Make Your Health a Priority

Your health should be one of your top 3 priorities in life. Without it, you are unlikely to be wildly successful and able to fully rock your mojo. Give yourself the gift of a conscious commitment to creating the healthiest you possible!


Tweet: Give yourself the gift of a conscious commitment to creating the healthiest you possible!

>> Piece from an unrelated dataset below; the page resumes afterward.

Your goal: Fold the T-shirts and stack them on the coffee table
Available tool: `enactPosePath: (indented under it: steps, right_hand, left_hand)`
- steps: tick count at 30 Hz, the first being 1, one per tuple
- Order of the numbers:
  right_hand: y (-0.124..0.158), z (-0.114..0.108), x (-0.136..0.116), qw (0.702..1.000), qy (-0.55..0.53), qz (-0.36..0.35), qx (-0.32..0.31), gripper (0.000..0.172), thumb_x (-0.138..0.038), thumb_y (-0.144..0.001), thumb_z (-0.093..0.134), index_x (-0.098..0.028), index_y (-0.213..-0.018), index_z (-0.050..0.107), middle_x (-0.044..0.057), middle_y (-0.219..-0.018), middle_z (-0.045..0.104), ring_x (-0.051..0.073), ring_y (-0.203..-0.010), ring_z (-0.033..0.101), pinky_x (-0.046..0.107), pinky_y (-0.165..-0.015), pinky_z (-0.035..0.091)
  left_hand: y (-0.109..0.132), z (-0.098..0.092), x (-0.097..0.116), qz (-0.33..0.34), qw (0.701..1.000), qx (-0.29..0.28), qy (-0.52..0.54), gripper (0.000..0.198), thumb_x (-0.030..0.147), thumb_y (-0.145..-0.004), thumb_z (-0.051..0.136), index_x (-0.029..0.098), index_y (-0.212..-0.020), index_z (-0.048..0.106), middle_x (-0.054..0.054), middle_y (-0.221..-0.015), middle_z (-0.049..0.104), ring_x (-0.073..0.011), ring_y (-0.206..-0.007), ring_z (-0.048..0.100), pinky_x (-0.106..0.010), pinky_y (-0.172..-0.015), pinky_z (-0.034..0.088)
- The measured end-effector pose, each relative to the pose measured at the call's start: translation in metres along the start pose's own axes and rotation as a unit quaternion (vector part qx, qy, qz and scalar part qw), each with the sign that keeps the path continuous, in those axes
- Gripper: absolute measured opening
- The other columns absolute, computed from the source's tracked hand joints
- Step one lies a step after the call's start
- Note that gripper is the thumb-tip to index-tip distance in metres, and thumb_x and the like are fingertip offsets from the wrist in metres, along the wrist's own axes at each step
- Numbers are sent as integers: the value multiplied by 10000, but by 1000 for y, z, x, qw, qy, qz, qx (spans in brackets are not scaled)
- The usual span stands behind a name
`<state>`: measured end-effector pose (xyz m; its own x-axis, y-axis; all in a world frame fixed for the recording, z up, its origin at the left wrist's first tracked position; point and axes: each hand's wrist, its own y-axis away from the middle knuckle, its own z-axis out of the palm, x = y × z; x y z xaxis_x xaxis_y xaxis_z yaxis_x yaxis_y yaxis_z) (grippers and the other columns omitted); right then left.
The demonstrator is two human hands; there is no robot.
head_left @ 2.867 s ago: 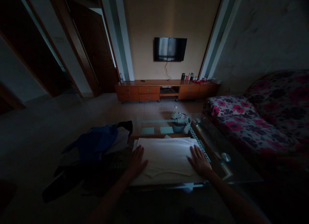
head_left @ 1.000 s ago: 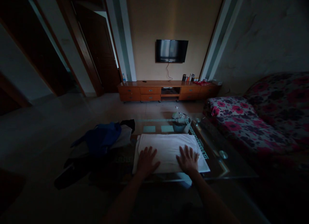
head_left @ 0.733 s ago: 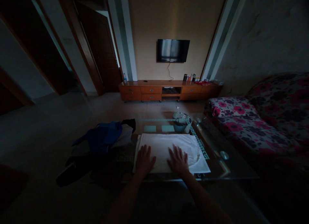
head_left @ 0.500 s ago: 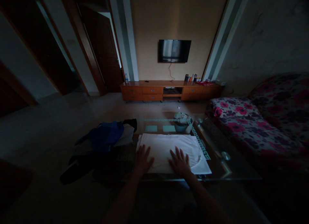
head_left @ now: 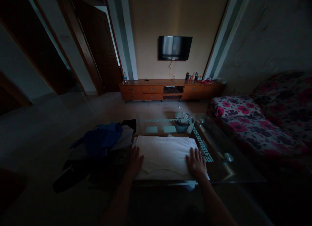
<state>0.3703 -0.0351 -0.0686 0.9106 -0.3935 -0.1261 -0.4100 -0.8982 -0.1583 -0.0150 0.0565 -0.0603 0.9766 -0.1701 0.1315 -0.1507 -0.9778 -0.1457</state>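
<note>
A white garment (head_left: 164,156), folded into a rough rectangle, lies on the glass-topped table in front of me. It looks like a shirt, but its exact kind is hard to make out in the dim light. My left hand (head_left: 135,161) rests on its left edge with fingers stretched out. On the opposite edge lies my right hand (head_left: 197,162), flat with its fingers slightly apart. A near layer of the cloth shows a curved hem between the hands.
A heap of dark and blue clothes (head_left: 103,140) lies at the left of the glass table (head_left: 241,174). Beyond the table's far side is a lined basket (head_left: 182,126). A flowered sofa (head_left: 243,128) stands right; a TV cabinet (head_left: 152,89) and television (head_left: 175,48) are ahead.
Both hands have moved outward, from the middle of the white garment to its side edges. The cloth now looks narrower at the right, with its top layer reaching nearer to me.
</note>
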Motion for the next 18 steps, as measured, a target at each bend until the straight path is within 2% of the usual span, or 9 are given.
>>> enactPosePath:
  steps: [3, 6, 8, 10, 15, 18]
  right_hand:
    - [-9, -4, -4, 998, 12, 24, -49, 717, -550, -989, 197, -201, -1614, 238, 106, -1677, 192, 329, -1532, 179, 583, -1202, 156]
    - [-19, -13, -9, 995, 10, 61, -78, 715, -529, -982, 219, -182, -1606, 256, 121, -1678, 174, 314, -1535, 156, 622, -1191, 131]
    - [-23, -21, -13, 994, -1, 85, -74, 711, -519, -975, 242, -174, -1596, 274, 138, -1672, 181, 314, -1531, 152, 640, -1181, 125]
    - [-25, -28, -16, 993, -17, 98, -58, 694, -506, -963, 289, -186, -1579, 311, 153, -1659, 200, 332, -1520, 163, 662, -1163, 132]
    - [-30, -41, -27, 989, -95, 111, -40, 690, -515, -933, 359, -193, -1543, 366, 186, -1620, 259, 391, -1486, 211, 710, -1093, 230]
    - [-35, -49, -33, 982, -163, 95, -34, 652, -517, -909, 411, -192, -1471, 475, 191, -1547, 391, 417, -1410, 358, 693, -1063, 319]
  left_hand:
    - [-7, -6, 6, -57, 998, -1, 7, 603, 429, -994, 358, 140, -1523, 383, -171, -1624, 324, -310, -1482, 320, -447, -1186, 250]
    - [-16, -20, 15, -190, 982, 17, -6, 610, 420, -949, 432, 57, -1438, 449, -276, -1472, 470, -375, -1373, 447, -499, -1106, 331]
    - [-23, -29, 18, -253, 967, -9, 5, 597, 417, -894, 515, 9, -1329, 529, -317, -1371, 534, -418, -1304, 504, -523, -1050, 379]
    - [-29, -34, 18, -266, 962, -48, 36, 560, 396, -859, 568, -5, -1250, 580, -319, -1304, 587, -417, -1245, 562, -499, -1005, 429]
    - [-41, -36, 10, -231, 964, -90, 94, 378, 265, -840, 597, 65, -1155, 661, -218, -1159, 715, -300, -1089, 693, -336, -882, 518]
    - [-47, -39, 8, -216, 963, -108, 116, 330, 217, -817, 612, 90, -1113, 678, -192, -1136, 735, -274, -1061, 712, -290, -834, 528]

Create Systems and Habits to Support You

We all know that infants and young children thrive on routine and structure. Why not apply this principle to yourself? Here are several great places to start:

  • Get up and go to bed at the same time every day (even weekends). Aim for 7-8 hours of sleep. This allows your body to repair itself and keeps cortisol in check.
  • Eat on a regular schedule. This goes a long way toward keeping your cortisol levels low. Set an alarm if you need a reminder.
  • Schedule exercise time just as you would any meeting.
  • Take frequent breaks from work. Sitting is the new smoking and actually takes years off your life!

Create a Plan

Creating good long-term health outcomes requires attention to ALL of you – mind, body, and spirit. Try applying the same principles to your health as you would to business: identify the outcomes you want, set reasonable goals and establish a clear path to achieve success.

Creating new habits takes time and a willingness to commit to consistency. The key to success is taking baby steps and giving yourself permission to be imperfect. No one gets it right all the time and that’s fine!

If you find yourself off track, regroup, tweak your strategy if needed and recommit. Before long, you’ll have created a “good neighborhood” that includes a healthy body with rockin’ energy!

And your former C.O.O.? She’ll be hanging out in the unemployment line.

In the comments below, please share one change you’re making to give your health higher priority (or where you’re feeling stuck in doing so).

Visit Dr. Anna’s website at www.drannagarrett.com.

Dr. Anna Garrett is a menopause expert and Doctor of Pharmacy. She helps women who are struggling with symptoms of perimenopause and menopause find natural hormone balancing solutions so they can rock their mojo through midlife and beyond. Her clients would tell you that her real gift is helping them reclaim parts of themselves they thought were gone forever.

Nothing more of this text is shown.